This draft intends to modify MD with the justification that AI is modified to be less aggressive than the current std AI such that it compensates the use of a larger MD factor of 0.7. Such justification does not cover slow start but only the operation in steady state, i.e., MD when in CA; this draft does not provide any compensation for using an MD factor of 0.7 when in slow start. To do so, it should propose increasing cwnd at most by factor of 1.428 per RTT in slow-start. Otherwise, it must continue using the MD factor of 0.5 when in slow start because that is known to be safe. And, as I pointed out, using HyStart++ does not solve it because it is not guaranteed to work always and we do not have a good understanding on how often and how much it fails.

My intention was not to suggest that this draft should seek for an MD factor in between 0.5 and 0.7 depending on when HyStart++ exited slow start (i.e., how much did it overshoot).
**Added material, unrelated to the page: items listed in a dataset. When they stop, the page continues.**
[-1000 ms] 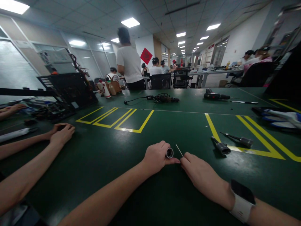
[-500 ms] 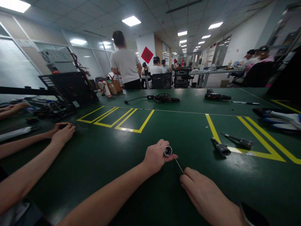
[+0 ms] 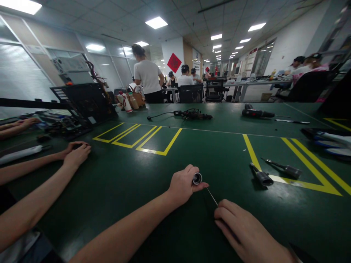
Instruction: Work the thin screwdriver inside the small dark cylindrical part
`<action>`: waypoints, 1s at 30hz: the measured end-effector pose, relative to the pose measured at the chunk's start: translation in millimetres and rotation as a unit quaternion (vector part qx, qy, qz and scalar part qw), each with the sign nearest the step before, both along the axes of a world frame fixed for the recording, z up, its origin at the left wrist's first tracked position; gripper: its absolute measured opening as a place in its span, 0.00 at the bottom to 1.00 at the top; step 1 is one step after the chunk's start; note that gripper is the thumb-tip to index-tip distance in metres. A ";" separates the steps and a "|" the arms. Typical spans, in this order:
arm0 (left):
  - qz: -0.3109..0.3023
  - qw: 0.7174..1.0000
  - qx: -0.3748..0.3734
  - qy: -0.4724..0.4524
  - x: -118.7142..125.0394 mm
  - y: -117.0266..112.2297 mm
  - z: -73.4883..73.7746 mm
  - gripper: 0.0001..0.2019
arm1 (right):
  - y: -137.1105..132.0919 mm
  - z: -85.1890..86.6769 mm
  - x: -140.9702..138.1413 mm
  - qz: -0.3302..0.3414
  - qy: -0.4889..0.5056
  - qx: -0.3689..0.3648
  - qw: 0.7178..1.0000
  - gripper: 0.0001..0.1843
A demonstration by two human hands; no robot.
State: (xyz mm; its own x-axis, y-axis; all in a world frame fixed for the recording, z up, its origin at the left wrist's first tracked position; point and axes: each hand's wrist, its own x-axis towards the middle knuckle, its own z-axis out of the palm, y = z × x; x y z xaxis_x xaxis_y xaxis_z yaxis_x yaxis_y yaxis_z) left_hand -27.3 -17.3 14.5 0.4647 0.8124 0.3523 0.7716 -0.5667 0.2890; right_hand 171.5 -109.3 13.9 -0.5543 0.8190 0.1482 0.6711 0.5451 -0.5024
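My left hand [image 3: 182, 184] is closed round a short hollow metal cylinder [image 3: 197, 178], whose round open end faces me. Its thumb stretches out to the right beneath that opening. Lower and to the right, my right hand [image 3: 238, 223] pinches a thin metal rod [image 3: 212, 196]. The rod's far end comes up close to my left thumb; whether they touch I cannot tell. To the right lie two dark metal pieces with round bodies and slim shafts, a nearer one [image 3: 263, 178] and a farther one [image 3: 292, 171].
Yellow tape [image 3: 315, 185] marks out areas on the green table [image 3: 123, 204]. Toward the back lie a bundled cable [image 3: 192, 114] and a black power drill [image 3: 257, 112]. A pen-like stick [image 3: 292, 121] lies beside it. At left, another person's hands [image 3: 78, 151] rest near a black computer case [image 3: 85, 102].
My right hand has shifted slightly right and down, and more of the rod shows. The left hand keeps its hold on the cylinder. The whole view has shifted a little.
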 end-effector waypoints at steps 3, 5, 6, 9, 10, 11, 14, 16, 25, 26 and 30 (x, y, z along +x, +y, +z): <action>0.001 1.000 -0.017 -0.005 -1.2 -0.3 0.6 0.21 | 0.3 -0.9 2.7 -0.005 0.022 -0.014 1.000 0.11; 0.008 0.999 -0.031 -0.010 -2.3 -0.8 1.7 0.20 | 0.3 -0.3 3.7 -0.010 0.034 -0.025 0.999 0.11; 0.012 0.999 -0.039 -0.013 -2.8 -1.2 2.5 0.20 | 0.2 0.5 4.1 -0.015 0.039 -0.034 0.999 0.11; 0.015 0.998 -0.059 -0.024 -3.9 -2.8 5.8 0.19 | 0.5 3.5 5.7 -0.035 0.061 -0.059 0.996 0.11; 0.014 0.997 -0.064 -0.027 -3.9 -3.4 6.9 0.20 | 0.8 4.1 6.5 -0.042 0.070 -0.066 0.994 0.10; 0.014 0.997 -0.067 -0.029 -3.9 -4.0 7.8 0.20 | 1.2 4.2 7.5 -0.048 0.081 -0.071 0.993 0.10; 0.014 0.996 -0.076 -0.034 -3.2 -5.6 9.2 0.21 | 2.8 2.1 11.4 -0.061 0.108 -0.087 0.988 0.10; 0.013 0.996 -0.081 -0.037 -2.7 -6.2 9.0 0.21 | 3.7 0.3 13.8 -0.070 0.130 -0.091 0.985 0.11; 0.004 0.995 -0.082 -0.047 -5.1 -4.7 9.9 0.20 | 8.1 6.9 21.0 -0.204 0.339 -0.178 0.901 0.12; 0.003 0.995 -0.082 -0.049 -5.7 -4.1 10.0 0.20 | 9.5 6.2 22.2 -0.219 0.367 -0.187 0.884 0.13; 0.002 0.995 -0.085 -0.051 -8.1 -1.3 9.6 0.19 | 14.9 0.9 25.1 -0.258 0.439 -0.215 0.833 0.14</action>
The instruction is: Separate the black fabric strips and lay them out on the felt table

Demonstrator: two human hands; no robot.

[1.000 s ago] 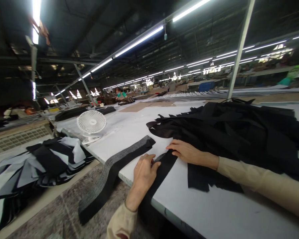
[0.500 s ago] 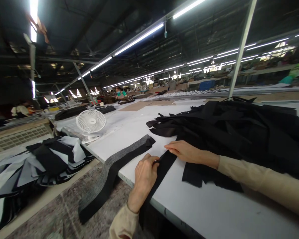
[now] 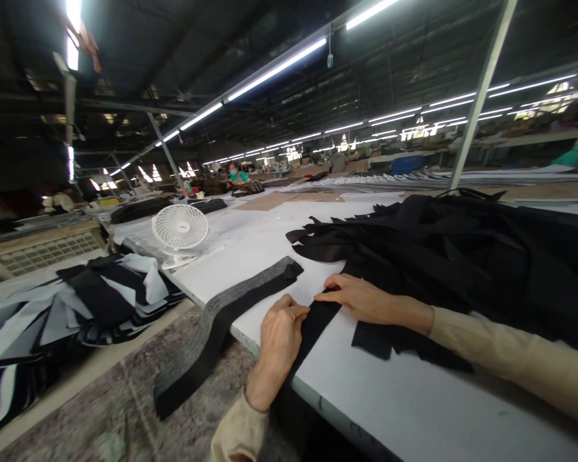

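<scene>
Two hands on a black fabric strip [image 3: 315,337] at the white surface [image 3: 414,404], lower centre.
Left hand [image 3: 279,340]: fingers curled, pinching the strip's edge. Right hand [image 3: 370,303]: fingers flat, pressing it.

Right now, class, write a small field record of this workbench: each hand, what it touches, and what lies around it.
Left hand: curled at the edge of a black fabric strip
Right hand: fingertips on the strip's upper end
Beside the strip: grey-and-black band; black fabric pile
Surface: white work table
Further off: white desk fan; black-and-white fabric stack; co-worker
</scene>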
I just threw an idea how HyStart++ could possibly be enhanced in the future to allow an MD factor larger than 0.5 in slow start. Bob's suggestion "to reduce by roughly the average overshoot" is definitely not well advised. It is like suggesting a solution that works roughly half the time and fails otherwise.

@larseggert
Copy link
Contributor

Please review #111 and make suggestions there if you all believe anything more needs to be said in the document about any of this. I'd like to close this issue soon.

@bbriscoe
Copy link
Contributor

I don't believe the current text takes account of Markku's valid point, so this issue should not have been closed. If the draft wants to move to stds track, I suggest sthg like the following added on the end of the first para of §4.10:

Which ever start-up algorithm is used, work might be needed to ensure that the end of slow start and the first multiplicative decrease of congestion avoidance work well together.


One response to Markku below, 'for the record' but it's not relevant to draft wording...

IMO, it is not ill-advised to aim for the MD to match the average overshoot. When the MD is not exactly equal to the overshoot, it hasn't "failed"; it's just not been perfect.

Equally with standard Reno, where there's an AQM, the overshoot relative to the AQM's intended target averages around 2 with lots of randomness either side. There are all sorts of different buffer sizes, and types of AQM with different heuristics that allow for slow start bursts on the Internet. So, in practice, at the instant the start-up ends, it's likely to be increasingly imperfect the further the environment is from the average / expected position.

So all those years of experience with an MD of 0.5 matching an expected overshoot of x2 can be said to have supported the idea of aiming for the expectation of the overshoot (relative to the bottleneck's intended target).

If we advised anything else than trying to match the MD to the average overshoot, how would the two parts of the system know what the other was most likely to do? The only approach the network can take is to try to bring the queue back to its target, and it can only assume (if it needs to assume anything) that the CC will also be trying to match its reduction to its expectation of the overshoot.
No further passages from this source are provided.